Article by: Professor Avishai Wool, CTO and Co-founder at AlgoSec
With organisations having a seemingly insatiable appetite for the agility, scalability and flexibility offered by the cloud, it’s little surprise that one of the market’s largest providers, Amazon’s AWS, continues to go from strength to strength. In its latest earnings report, AWS reported a 45% revenue growth during Q4 2017.
However, AWS has also been in the news recently for the wrong reasons following a number of breaches of its S3 data object storage service. Over the past 18 months, companies including Uber, Verizon and Dow Jones have had large volumes of data exposed via misconfigured S3 buckets. Between them, the firms inadvertently made public the digital identities of hundreds of millions of people.
Sub-par security practices
It’s important to note that these potential breaches were not caused by problems at Amazon itself. Instead, they were the result of users misconfiguring the Amazon S3 service and failing to ensure proper controls were set-up when uploading sensitive data to it. In effect, data was placed in S3 buckets and secured with a weak password – or in some cases, no password at all.

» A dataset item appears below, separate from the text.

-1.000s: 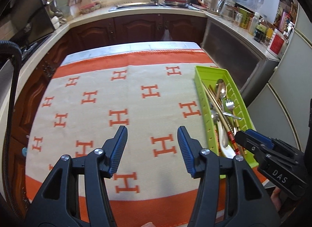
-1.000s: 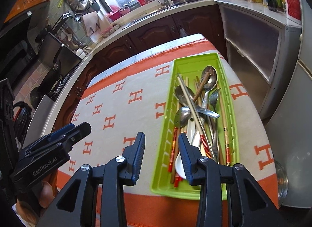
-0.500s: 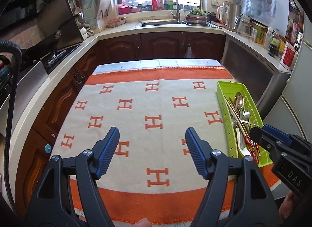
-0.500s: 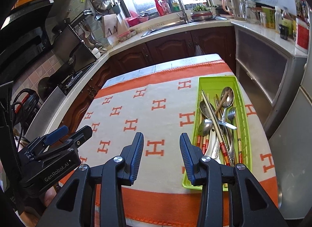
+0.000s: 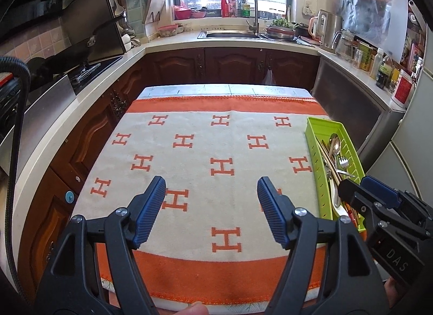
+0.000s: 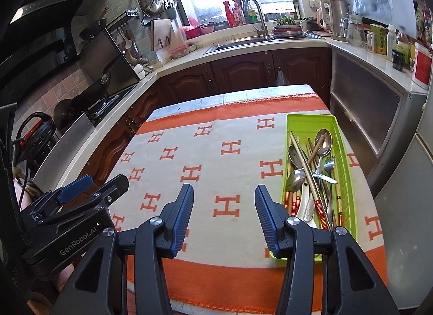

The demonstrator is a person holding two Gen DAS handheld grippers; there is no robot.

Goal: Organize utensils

Amazon has made several tools available to make it easier for S3 customers to work out who can access their data and to help secure it. However, organisations still need to use access controls for S3 that go beyond just passwords, such as two factor authentication, to control who can login into their S3 administration console.
But to understand why these basic mistakes are still being made by so many organisations, we need to look at the problem in the wider context of public cloud adoption in many enterprises. When speaking with IT managers that are putting data in the cloud, it is not uncommon to hear statements such as ‘there is no difference between on-premise and cloud servers’. In other words, all servers are seen as being part of the enterprise IT infrastructure and they will use whichever environment best suits their needs, operationally and financially.
Old habits die hard
However, that statement overlooks one critical point: cloud servers are much more exposed than physical, on-premise servers. For example, if you make a mistake when configuring the security for an on-premise server storing sensitive data, it is still protected by other security measures by default. The server’s IP address is likely to be protected by the corporate gateway, or other firewalls used to segment the network internally and other security layers which stand in the way of potential attackers.
In contrast, when you provision a server up in the public cloud, it is accessible to any computer in the world. By default, anybody can ping it, try to connect and send packets to it, or try to browse it. Beyond a password, it doesn’t have all those extra protections from its environment that an on-premise server has. And this means you must put controls in place to change that.
These are not issues that the organisation’s IT teams, who have become comfortable with having all those extra safeguards of the on-premise network in place, have to regularly think about when provisioning severs in the data centre. There is often an assumption that something or someone will secure the server and this carries over when putting servers in the cloud.
So when utilising the cloud, security teams need to step in and establish a perimeter, define policies, implement controls and put in governance to ensure their data and servers are secured and managed effectively – just as they do with their on-premise network.
Security 101 for cloud data
This means you will still need to apply all the basics of on-premise network security when utilising the public cloud: access controls defined by administration rights or access requirements and governed by passwords; filtering capabilities defined by which IP addresses need connectivity to and from one another.
You still need to consider if you should use data encryption and whether you should segment the AWS environment into multiple virtual private clouds (VPC). Then you will need to define which VPCs can communicate with each other and place VPC gateways accordingly with access controls in the form of security groups to manage and secure connectivity.
You will also need controls over how to connect your AWS and on-premise environments, for example using a VPN. This requires a logging infrastructure to record actions for forensics and audits to get a trail of who did what. None of these techniques are new, but they all have to be applied correctly to the AWS deployment, to ensure it can function as expected.
Extending network security to the cloud
In addition to these security basics, IT teams also need to look at how they should extend network security to the cloud. While some security functionality is built into cloud infrastructures, it is less sophisticated than the security offerings from specialist vendors.
As such, organisations that want to use the cloud to store and process sensitive information are well advised to augment the security functionality offered by AWS with virtualised security solutions, which can be deployed within the AWS environment to bring the level of protection closer to what they are used to within on-premise environments.
Many firewall vendors sell virtualised versions of their products customised for Amazon. While these come at a cost, if you want to be serious about security, you need more than the measures that come as part of the AWS service. Ultimately you need to deploy additional web application firewalls, network firewalls and implement encryption capabilities to mitigate your risks of being attacked and data being breached.
This has the potential to add overall complexity to the security management. However, using a security policy management solution will greatly simplify this, enabling security teams to have visibility of their entire estate and enforce policies consistently across both AWS and the on-premise data centre while providing a full audit trail of every change.